BUENOS AIRES – Tornano a Buenos Aires due spettacoli teatrali accomunati dal vincolo con l’identità e la cultura italiana. Sono Lamerica e Una, entrambi scritti e diretti da Giampaolo Samà, figura di riferimento del teatro indipendente di Buenos Aires, nato in Calabria e dal 2007 residente in Argentina, dove spazia dal teatro al cinema, dalla docenza alla televisione.
Una, adattamento teatrale del romanzo Uno, nessuno, centomila di Luigi Pirandello, è un lungo monologo interpretato da Miriam Odorico. Una scelta coraggiosa, visto che il personaggio creato da Pirandello era un uomo. “E infatti inizialmente il testo volevo interpretarlo io – confessa Samà –. Ma Miriam l’aveva letto e le era piaciuto così tanto da convincermi a lasciarglielo”.

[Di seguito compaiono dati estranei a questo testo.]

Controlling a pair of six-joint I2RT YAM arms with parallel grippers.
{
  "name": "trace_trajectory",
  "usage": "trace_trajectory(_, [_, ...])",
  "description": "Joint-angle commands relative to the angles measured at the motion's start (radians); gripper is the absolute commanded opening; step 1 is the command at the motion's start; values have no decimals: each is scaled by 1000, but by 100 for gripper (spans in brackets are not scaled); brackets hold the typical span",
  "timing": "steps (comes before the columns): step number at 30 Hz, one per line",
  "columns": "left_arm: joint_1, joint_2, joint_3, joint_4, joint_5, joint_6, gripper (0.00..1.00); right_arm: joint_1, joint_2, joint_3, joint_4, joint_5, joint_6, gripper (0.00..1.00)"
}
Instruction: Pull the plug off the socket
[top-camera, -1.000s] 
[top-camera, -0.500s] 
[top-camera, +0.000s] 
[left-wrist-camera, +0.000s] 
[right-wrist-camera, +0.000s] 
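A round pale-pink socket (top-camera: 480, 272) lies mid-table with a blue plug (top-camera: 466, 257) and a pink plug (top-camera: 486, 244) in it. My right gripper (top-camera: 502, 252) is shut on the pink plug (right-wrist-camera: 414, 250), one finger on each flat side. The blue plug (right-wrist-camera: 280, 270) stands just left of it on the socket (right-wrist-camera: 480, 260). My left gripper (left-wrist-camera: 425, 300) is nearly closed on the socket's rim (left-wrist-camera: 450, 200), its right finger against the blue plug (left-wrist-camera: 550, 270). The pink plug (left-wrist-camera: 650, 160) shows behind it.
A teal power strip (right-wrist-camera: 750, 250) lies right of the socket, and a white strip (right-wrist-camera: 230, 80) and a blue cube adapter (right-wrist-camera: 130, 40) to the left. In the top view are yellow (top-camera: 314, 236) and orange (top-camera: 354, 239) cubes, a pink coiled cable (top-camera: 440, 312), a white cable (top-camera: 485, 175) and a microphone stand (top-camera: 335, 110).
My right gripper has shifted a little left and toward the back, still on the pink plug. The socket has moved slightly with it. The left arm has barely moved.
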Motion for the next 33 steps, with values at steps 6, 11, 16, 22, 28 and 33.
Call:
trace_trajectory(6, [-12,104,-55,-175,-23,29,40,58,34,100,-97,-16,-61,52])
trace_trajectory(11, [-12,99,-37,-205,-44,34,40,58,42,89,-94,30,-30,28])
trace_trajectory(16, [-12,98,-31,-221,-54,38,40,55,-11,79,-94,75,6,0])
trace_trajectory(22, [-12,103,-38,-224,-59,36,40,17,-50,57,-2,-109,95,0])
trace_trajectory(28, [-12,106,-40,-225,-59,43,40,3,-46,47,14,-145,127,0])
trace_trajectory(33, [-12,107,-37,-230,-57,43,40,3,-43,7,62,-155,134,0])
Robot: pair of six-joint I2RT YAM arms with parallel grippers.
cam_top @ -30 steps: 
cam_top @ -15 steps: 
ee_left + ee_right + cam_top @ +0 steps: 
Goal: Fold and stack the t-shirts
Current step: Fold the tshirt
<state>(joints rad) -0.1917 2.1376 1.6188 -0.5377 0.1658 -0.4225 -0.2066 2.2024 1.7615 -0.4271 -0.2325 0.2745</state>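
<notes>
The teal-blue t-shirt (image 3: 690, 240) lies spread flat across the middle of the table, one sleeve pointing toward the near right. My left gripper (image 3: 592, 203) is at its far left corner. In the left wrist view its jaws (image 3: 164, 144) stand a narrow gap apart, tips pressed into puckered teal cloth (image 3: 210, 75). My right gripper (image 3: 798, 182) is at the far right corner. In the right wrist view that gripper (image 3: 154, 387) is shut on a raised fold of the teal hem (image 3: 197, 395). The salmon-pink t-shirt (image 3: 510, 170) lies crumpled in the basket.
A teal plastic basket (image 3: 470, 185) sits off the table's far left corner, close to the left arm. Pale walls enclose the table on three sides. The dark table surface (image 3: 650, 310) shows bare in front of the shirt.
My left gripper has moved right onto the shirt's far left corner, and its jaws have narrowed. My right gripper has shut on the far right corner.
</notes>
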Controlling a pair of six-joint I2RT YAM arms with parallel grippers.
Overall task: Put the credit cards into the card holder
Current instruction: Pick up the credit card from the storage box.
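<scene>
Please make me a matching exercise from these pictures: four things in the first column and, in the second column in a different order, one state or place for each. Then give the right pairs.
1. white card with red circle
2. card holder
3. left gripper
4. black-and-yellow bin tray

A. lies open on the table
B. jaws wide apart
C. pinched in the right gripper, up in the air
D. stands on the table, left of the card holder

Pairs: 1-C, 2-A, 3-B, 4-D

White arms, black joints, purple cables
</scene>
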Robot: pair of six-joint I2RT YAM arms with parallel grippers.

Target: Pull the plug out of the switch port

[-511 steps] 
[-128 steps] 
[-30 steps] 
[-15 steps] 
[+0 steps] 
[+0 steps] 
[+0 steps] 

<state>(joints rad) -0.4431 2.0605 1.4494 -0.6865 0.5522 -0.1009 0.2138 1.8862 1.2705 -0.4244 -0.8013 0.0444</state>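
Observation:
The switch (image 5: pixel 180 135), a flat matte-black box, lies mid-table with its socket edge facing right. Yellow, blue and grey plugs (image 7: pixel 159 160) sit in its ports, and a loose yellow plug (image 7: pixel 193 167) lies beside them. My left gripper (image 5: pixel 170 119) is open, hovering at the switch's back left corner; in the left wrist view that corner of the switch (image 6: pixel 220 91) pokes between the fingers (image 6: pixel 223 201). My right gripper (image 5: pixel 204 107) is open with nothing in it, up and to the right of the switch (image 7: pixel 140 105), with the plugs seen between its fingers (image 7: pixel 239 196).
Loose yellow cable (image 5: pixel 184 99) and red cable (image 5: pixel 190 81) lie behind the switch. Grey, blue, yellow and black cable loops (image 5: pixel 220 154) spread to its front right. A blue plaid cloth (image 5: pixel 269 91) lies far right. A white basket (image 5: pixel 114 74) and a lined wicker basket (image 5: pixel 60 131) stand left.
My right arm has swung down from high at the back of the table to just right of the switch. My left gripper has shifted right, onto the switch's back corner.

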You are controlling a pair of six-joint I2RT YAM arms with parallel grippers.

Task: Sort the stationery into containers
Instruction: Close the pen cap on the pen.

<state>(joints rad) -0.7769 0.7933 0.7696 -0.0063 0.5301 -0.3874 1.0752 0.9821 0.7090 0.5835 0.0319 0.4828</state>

Una è una riflessione angosciante sull’impossibilità a conoscere la realtà “cangiante” (per usare le parole di Pirandello). Tutti portiamo una maschera. Ma chi prova a togliersela e a cercare se stesso – senza accontentarsi del riflesso dello specchio – scoprirà che la verità non esiste, o ne esistono centomila, ed sarà destinato all’esilio o al manicomio.
Samà è il regista dello spettacolo, che ha ottenuto un enorme successo, per cinque stagioni consecutive, con vari premi vinti e una tournée internazionale.
Ora Una torna a Buenos Aires, al teatro Alemagna (Guardia Vieja 3783, nel quartiere di Almagro), sabato 13 e 20 giugno alle 17,30.
Contemporaneamente, nello stesso teatro (ma i venerdì 12, 19 e 26 giugno, alle 20), Giampaolo Samà è di scena con l’unipersonale Lamerica.
“È stato il mio primo lavoro teatrale in Argentina – ricorda Samà –. L’idea nasce dalle mie peripezie all’Ufficio Migrazione, per una serie di equivoci legati al mio nome, Giampaolo, che in alcuni documenti veniva scritto con la N e in altri con la M”.

Il flyer dello spettacolo Lamerica.
La tecnica teatrale è la stessa utilizzata da Dario Fo: un attore che interpreta tutti i personaggi, passando dall’uno all’altro togliendo e indossando un cappello, una giacca, una maschera…
Il protagonista è il cuoco di un transatlantico che porta i migranti dall’Italia all’Argentina e raccoglie le storie dei passeggeri di terza classe, quelli “che per non morire si va in America”, come dice la canzone Titanic di Francesco De Gregori.
“Sono le storie degli ultimi, di chi non ce la fa, di chi resta indietro o muore in fondo all’oceano – dice Samà –. Di chi subisce il razzismo e finisce per diventare razzista a sua volta. E di chi, invece, Lamerica la trova sul serio”.
Giampaolo Samà si annovera, a ragione, tra questi ultimi. “Mi sento un privilegiato”, ammette. Ma attenzione: nessuno regala niente. “Sono arrivato con una formazione, il resto l’ho costruito. L’Argentina ti dà la possibilità di sviluppare quello che sai fare e a volte pure quello che non sai fare”, scherza.